Alfred Bonnefoy-Debaïs

Etudier, préserver et faire connaître le Patrimoine Historique, Naturel et Culturel de Séderon et de sa Région

Quand nos ancêtres allaient chez le juge ou le notaire
Article mis en ligne le 1er décembre 2018
dernière modification le 19 août 2022

par DETHÈS Romain

1766 – Jacques de Second, Seigneur du lieu de Sederon

Nous continuons d’explorer la vie des habitants de Séderon et du canton en publiant des transcriptions d’actes de notaires ou de juges de paix [1]… Nous vous proposons de découvrir un acte d’enregistrement d’une créance [2] concernant le dernier seigneur de Séderon…

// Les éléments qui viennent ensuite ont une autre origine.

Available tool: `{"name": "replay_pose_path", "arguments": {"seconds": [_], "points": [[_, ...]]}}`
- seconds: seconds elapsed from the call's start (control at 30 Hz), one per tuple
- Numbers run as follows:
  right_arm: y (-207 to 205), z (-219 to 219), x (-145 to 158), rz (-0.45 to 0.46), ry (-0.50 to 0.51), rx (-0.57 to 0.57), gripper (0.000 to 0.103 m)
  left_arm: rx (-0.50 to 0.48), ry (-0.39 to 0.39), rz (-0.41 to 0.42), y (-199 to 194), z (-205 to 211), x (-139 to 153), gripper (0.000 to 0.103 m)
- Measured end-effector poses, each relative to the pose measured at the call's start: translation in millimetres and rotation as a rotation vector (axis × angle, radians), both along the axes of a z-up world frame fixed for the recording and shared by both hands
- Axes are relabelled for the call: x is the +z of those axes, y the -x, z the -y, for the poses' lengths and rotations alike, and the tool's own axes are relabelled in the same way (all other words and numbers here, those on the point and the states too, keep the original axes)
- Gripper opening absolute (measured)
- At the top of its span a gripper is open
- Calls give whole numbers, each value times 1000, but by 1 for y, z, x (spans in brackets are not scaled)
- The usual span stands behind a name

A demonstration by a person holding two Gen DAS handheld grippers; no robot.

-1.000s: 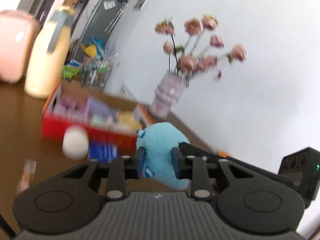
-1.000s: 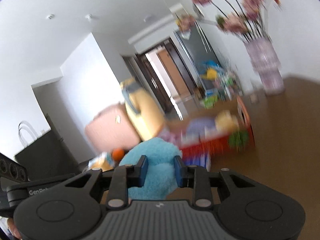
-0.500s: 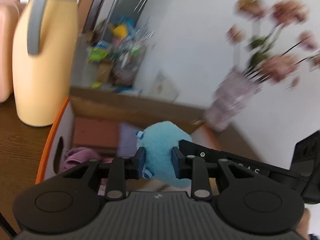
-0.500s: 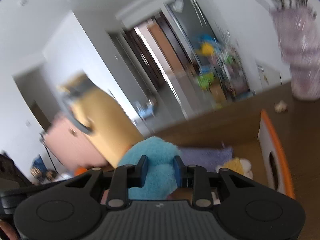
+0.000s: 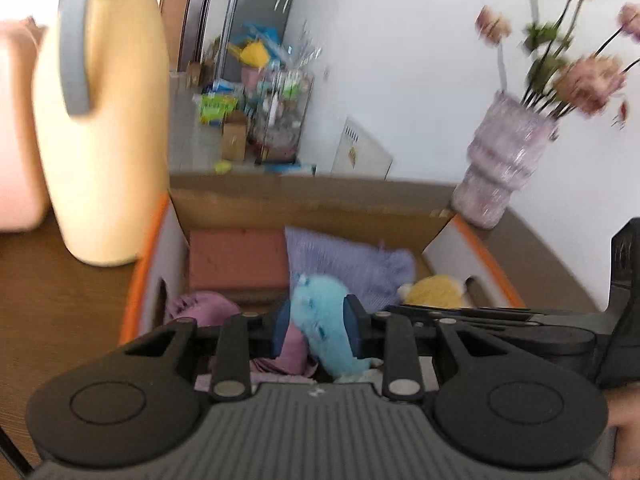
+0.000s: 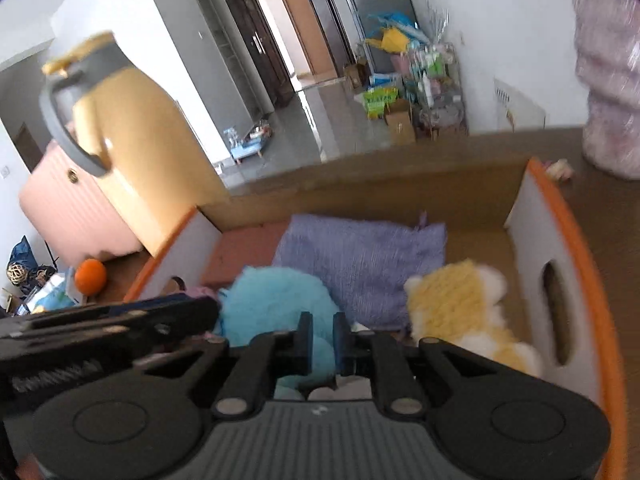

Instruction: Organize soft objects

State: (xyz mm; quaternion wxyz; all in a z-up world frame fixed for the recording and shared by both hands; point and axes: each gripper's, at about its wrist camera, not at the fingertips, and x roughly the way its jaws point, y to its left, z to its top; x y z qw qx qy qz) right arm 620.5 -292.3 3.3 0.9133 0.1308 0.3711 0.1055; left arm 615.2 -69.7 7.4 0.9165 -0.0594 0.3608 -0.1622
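A fluffy light-blue plush toy point(image 5: 326, 328) is held over the open cardboard box point(image 5: 304, 200) with orange edges. My left gripper point(image 5: 318, 330) is shut on the blue plush from its left side. My right gripper point(image 6: 322, 340) is shut on the same plush point(image 6: 276, 304) from the other side; its body bulges left of my fingers. Inside the box lie a purple knitted cloth point(image 6: 360, 264), a yellow-and-white plush point(image 6: 460, 304), a pink cloth point(image 5: 204, 308) and a reddish-brown pad point(image 5: 236, 258).
A tall yellow jug point(image 5: 104, 120) with a grey handle stands left of the box on the brown wooden table point(image 5: 60, 320). A lilac vase point(image 5: 500, 172) with pink flowers stands at the right. A pink suitcase point(image 6: 72, 208) and an orange ball point(image 6: 91, 276) are at the far left.
Both grippers have carried the blue plush forward and down, from in front of the box to over its inside. The right jaws look pressed closer together than before.
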Motion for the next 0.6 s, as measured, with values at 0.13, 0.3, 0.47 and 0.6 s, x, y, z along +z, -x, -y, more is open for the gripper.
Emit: {"name": "replay_pose_path", "arguments": {"seconds": [0.13,0.3,0.47,0.6], "points": [[35,7,52,78,45,-2,14,17,9,76,33,-17,47,32],[111,22,108,212,164,-4,43,52,-39,188,102,-45,99,51],[190,27,133,348,307,-25,87,134,-122,364,193,-74,117,83],[226,22,140,401,323,-39,87,184,-151,453,242,-84,122,83]]}}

Ce jourd’huy 27e fevrier avant midy année 1766 pardevant nous notaire héreditaire de cette ville et vallée de Sault soussigné et presents les temoins en bas només ; est comparu Maître Estienne Signoret officier exploitant par tout le siege dudit Sault, lequel nous a dit et exposé avoir pouvoir et charge verballe de Mr Jacques de Segond Ecuyer Seigneur du lieu de Sederon – conseiller secretaire du roy maison couronne de France hounoraire en la cour des comptes aides et finances de ce pais de Provence, résident au lieu de Beausset – de faire proceder pardevant nous a l’enregistration d’une ecriture privée du 21 may dernier consentie au profit dudit seigneur de Segond par sieur Gaspard Cassan marchand facturier en laine [3] resident en cette dite ville de Sault de la somme de 240 livres, laquelle somme se devoit payer le 28 octobre de l’année 1765. Et comme ledit sieur Cassan na pas acquitté icelle somme dans le tems porté par ladite ecriture privée, ledit seigneur de Segond se seroit pourvu pardevant Mr le juge ordinaire de cette dite ville par exploit du 14 janvier dernier et ensuite par requette du 18 du courant, a l’encontre dudit Cassan pour reconnoitre son seing mis au bas de la susdite ecriture privée, et pour voir dire et ordonner qu’elle devoit être tenue pour advérée et recognüe et icelle enregistrée riere le premier notaire requis. Ce qu’ayant eté ordonné ensuite de ladite requette, le 25 du courant par Mr le viguier de cette dite ville et vallée par son ordonnance dudit jour ledit Signoret nous requiert en vertu d’icelle de proceder a la dite enregistration et de luy conceder acte son dire et requisition ce que je luy ay accordé, et avons procedé a ladite enregistration ainsy que sensuit.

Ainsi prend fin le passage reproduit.